So, I'm considering to create TFRecord files from preprocessed input with feature extraction and augmentation applied instead of applying them on the fly during training. In this case I will need to store num_epochs
x more data, but my observation is that it is the usual case for TPU training with complex preprocessing/augmentations. In this case, we may not be able to fully integrate TPU training into the core repo, but I can write helper scripts and detailed notebooks / tutorials. What do you think?
@monatis Yeah we can do that way. And also find a way to overcome that limitation, may be we can read the audio files to arrays, transcripts to arrays of classes, store them to tfrecords and change the specaugment to use pure tf (the TFSpeechFeaturizer
already in pure tf so we don't need to change). Then we can do augmentation on the fly.
@usimarit Sounds like a good plan. And it will accelerate data pipeline for GPUs as well. There's an implementation of SpecAugment here.
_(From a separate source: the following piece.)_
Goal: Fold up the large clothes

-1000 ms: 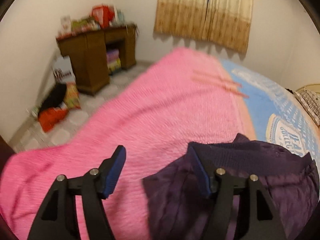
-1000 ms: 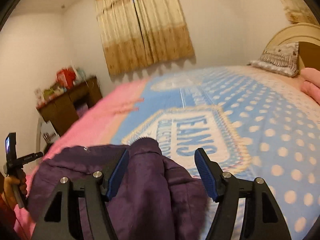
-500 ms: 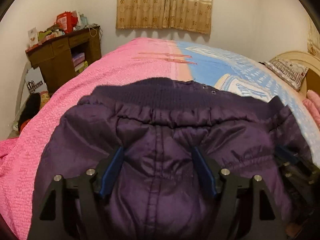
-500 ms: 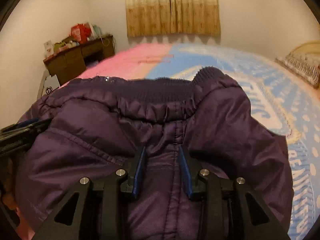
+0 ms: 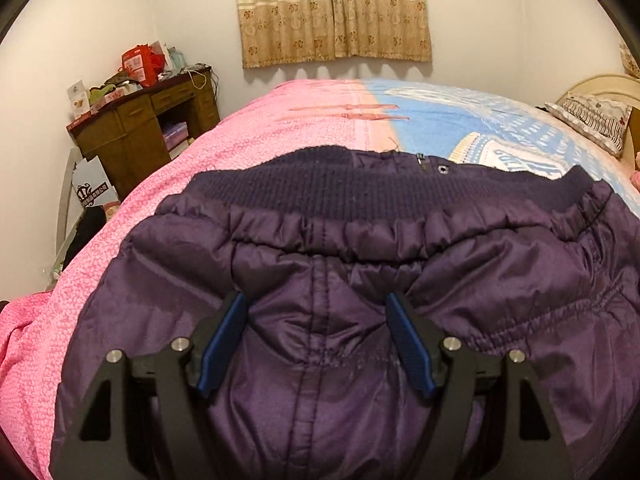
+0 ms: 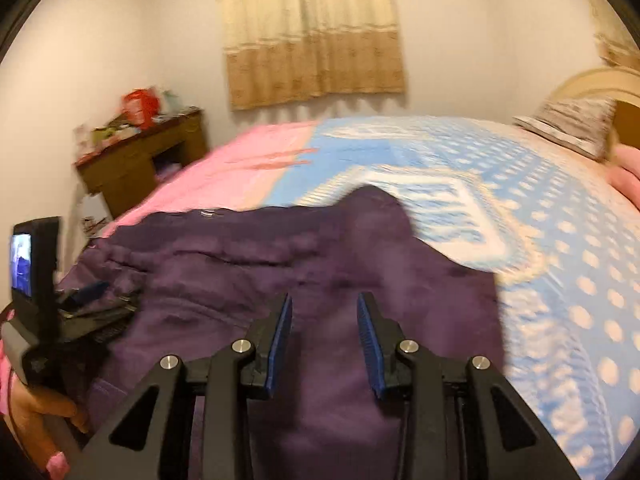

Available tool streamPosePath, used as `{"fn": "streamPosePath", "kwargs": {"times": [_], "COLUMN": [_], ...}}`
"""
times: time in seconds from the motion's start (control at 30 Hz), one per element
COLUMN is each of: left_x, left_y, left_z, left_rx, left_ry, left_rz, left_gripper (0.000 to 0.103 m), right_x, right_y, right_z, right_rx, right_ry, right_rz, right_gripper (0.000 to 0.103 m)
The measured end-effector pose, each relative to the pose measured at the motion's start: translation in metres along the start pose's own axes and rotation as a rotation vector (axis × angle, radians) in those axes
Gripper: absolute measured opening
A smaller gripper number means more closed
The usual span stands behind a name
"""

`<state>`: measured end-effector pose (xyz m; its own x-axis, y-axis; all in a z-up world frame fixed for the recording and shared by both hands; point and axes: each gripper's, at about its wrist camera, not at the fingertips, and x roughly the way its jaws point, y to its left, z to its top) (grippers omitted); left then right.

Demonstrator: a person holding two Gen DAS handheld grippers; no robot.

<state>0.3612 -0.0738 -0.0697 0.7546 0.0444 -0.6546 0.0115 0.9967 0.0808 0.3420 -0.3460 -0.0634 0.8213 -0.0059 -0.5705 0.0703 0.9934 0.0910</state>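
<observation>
A dark purple padded jacket with a ribbed knit hem lies bunched on the bed; it also shows in the right wrist view, blurred. My left gripper is open, its blue pads pressing into the jacket's padding on either side of a seam. My right gripper is open and empty, just above the jacket's right part. The left gripper's body shows at the left edge of the right wrist view, with the hand holding it.
The bed has a pink blanket on the left and a blue dotted cover on the right. A cluttered wooden desk stands by the left wall. A pillow and headboard are at far right. Curtains hang behind.
The right gripper, nearly shut on the jacket half a second ago, has opened and pulled up and right. The left gripper stays open, pressed on the jacket, after swinging onto it earlier.
</observation>
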Motion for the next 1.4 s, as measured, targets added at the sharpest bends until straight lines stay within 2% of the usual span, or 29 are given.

Plus, we can decode audio with tf.audio.decode_wav
, thus removing librosa dependency as well.
Hey guys, checkout the newest PR #130 to see if it can run on TPU :smile:
Hi @usimarit I need to cherrypick some of the commits in my fork and then I can give it a try.
Hi @monatis, @trillionmonster
I added support for TPU training in PR #146
Tested with keras builtin fit
. You guys can try it :smile:
hello , I found two problems when use TPU
/usr/local/lib/python3.6/dist-packages/tensorflow/python/framework/tensor_util.py:445 make_tensor_proto raise ValueError("None values not supported.")
ValueError: None values not supported.
seem like dynamic graph not support on TPU,
let's figure out how to train with TPU